いなくなれ、群青 (新潮文庫nex) [感想]
河野裕さんの新作となる階段島シリーズです。サクラダリセットの透明感だとか綺麗な文字に惚れた一人なので、今回の新作も期待して読みましたが、流れてる空気が澄んでいました。作品の世界が11月なのでその影響もあるのかもしれませんが、登場人物たちが白い息を吐きながら喋っているイメージの中、階段島の淡い冬の風景が美しい。
ミステリーといいつつも青春小説。
階段島には救えない大いなる秘密があるわけだけれど、悲観主義者たる主人公が一瞬だけ仄めかしたように、彼はその謎に誰よりも近づいていた人間。けれども、悲観主義だからこそ諦めてしまえるし、それでもいいと思えていた。そう考えられてしまうというのも寂しいのですが、読み終えてみれば彼の人間性をよく表していた様に思えます。

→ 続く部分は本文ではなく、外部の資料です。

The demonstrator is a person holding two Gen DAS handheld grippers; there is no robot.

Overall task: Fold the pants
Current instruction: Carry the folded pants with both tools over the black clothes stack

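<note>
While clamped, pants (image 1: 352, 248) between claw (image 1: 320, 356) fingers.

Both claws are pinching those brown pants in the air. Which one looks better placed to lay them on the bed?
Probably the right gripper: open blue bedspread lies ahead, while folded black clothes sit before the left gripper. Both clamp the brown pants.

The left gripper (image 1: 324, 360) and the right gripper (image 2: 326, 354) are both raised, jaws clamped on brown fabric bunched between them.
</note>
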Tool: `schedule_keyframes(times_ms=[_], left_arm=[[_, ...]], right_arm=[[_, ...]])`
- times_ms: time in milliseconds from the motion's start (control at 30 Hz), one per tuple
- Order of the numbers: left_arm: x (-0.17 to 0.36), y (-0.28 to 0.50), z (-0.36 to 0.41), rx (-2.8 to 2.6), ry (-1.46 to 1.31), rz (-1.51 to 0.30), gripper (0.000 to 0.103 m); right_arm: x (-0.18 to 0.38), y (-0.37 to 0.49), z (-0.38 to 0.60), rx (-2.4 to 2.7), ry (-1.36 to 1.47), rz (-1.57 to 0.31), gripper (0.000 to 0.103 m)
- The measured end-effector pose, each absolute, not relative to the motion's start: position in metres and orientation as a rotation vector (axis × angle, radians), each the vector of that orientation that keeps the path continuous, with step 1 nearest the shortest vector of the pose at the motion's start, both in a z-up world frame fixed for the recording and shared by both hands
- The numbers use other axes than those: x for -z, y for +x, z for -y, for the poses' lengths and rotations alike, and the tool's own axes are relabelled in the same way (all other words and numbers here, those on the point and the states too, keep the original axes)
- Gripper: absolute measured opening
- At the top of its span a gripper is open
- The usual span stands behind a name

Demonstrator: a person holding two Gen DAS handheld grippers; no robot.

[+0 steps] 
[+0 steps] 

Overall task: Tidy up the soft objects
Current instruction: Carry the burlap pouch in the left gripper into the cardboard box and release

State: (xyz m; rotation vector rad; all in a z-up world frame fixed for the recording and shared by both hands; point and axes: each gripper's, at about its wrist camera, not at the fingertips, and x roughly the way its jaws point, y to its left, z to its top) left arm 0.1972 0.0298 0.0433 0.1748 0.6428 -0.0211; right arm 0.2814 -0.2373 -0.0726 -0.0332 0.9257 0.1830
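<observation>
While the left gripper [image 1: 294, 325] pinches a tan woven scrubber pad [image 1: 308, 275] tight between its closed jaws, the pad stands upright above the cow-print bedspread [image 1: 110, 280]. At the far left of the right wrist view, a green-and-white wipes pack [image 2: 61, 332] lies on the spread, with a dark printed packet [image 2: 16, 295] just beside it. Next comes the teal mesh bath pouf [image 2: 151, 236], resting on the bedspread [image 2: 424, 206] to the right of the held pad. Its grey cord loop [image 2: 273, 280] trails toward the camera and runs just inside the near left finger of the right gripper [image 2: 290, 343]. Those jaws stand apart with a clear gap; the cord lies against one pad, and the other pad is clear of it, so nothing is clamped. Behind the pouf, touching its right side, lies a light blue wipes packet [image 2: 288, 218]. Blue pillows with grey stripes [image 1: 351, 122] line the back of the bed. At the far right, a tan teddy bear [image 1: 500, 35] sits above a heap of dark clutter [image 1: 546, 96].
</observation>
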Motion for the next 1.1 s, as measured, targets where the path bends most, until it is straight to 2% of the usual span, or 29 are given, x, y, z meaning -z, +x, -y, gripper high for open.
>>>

由宇の真っ直ぐな正義感と真理を当たり前につくことが出来る強靭さへの憧れと羨望を抱いている主人公にとって、由宇は光みたいな存在。その由宇がやって来たことで、どうしようもなく動揺してしまう。その時点では感情の説明がつかないけれど、読み終わってみると主人公と同じように氷解している。

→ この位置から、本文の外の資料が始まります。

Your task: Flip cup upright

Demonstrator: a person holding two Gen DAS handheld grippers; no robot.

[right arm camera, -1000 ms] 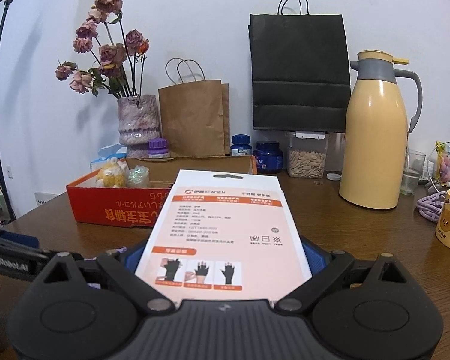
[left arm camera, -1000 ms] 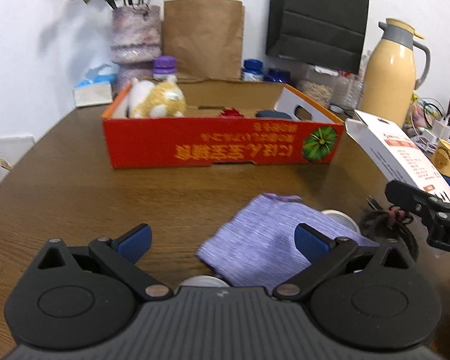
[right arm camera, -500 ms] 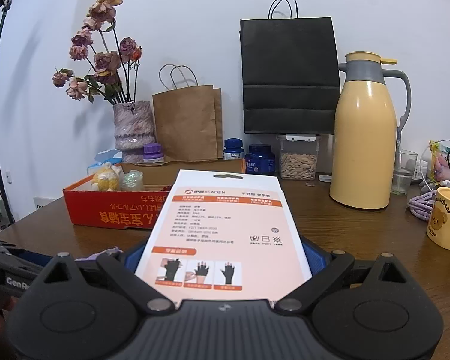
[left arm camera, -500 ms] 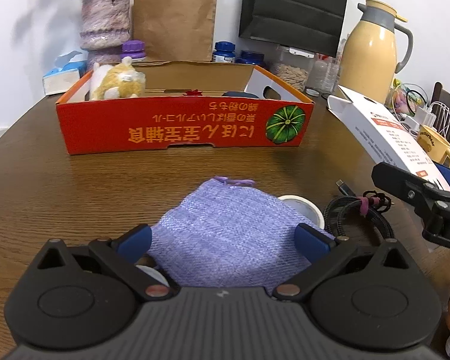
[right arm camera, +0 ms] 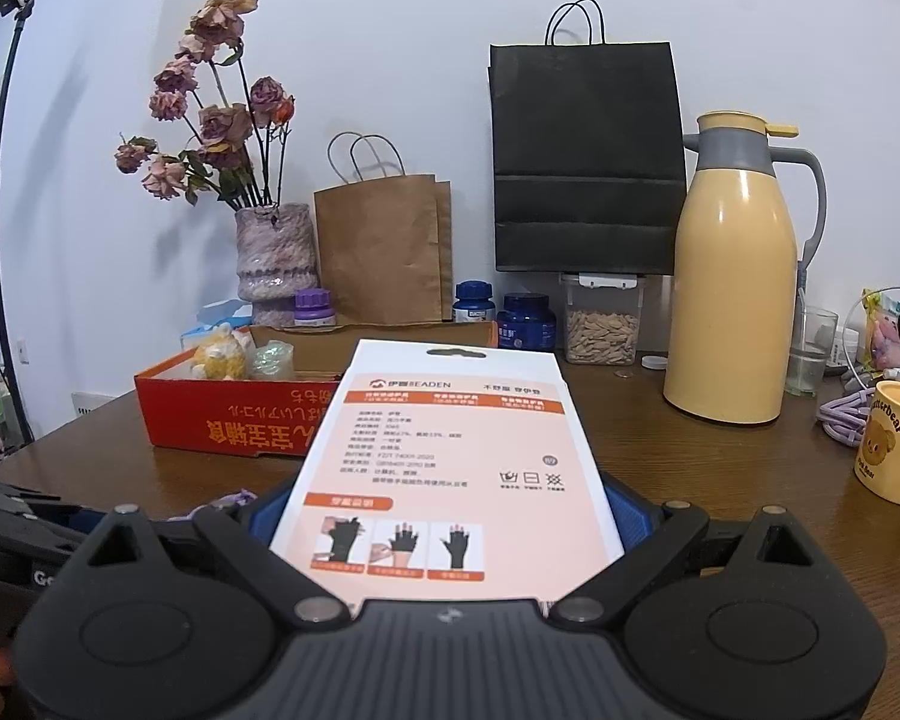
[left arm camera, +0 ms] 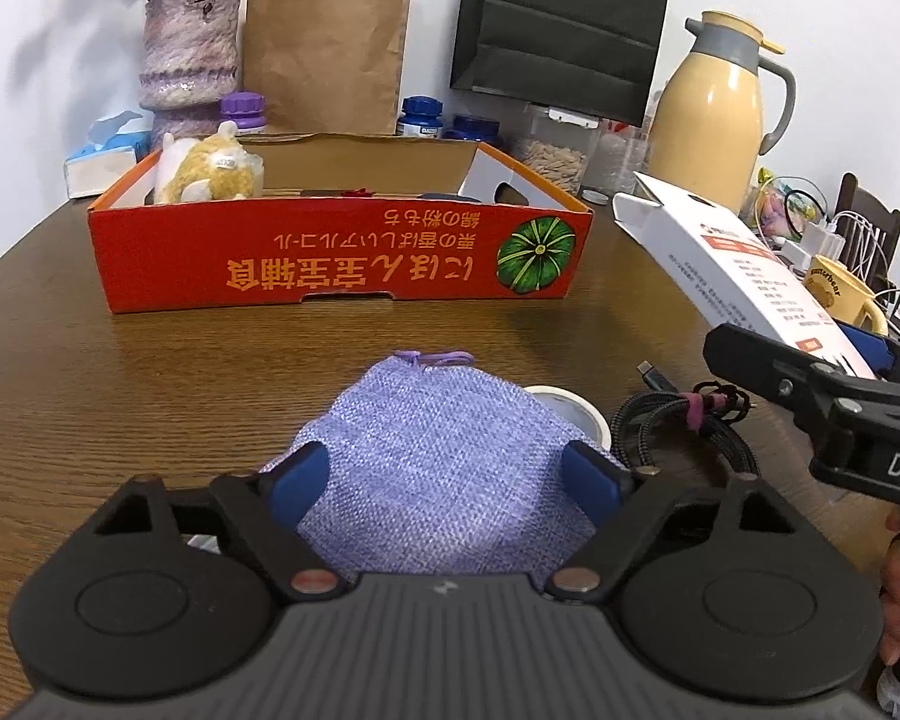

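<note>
A purple woven pouch [left arm camera: 444, 450] lies on the brown table [left arm camera: 150, 372] between the fingers of my left gripper [left arm camera: 444, 468]. Its jaws are closing, and the blue pads stand at the pouch's two side edges. A white round rim [left arm camera: 564, 405] peeks out behind the pouch; what it belongs to is hidden. A yellow cup [right arm camera: 894, 450] with a bear print stands upright at the far right, also seen in the left wrist view as the yellow cup [left arm camera: 840, 294]. My right gripper [right arm camera: 447, 504] is shut on a white-and-orange glove box [right arm camera: 450, 456], held above the table.
A red cardboard tray [left arm camera: 330, 258] with a plush toy stands across the middle. A coiled black cable [left arm camera: 684, 420] lies right of the pouch. At the back are a vase [right arm camera: 276, 258], paper bags, jars and a yellow thermos [right arm camera: 732, 300].
My left gripper moved forward over the pouch, which now sits between its fingers, and the fingers have drawn closer together. The right gripper still holds the box, hardly moved.
</note>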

起承転結と読み終えた時に全てがつながるので、読後感には繊細な調和がありました。
激しい展開があるわけではなく淡々と話が進んでいくのですが、登場人物たちの台詞が見事で完成されていて。誰にどれが刺さるのか分からないけれど、読んだ人にとって読んだ後も忘れられないフレーズが必ずあるはずですし、パズルのピースが揃うかの様で気持ち良い。
シリーズ前提のようですし、続きが楽しみです。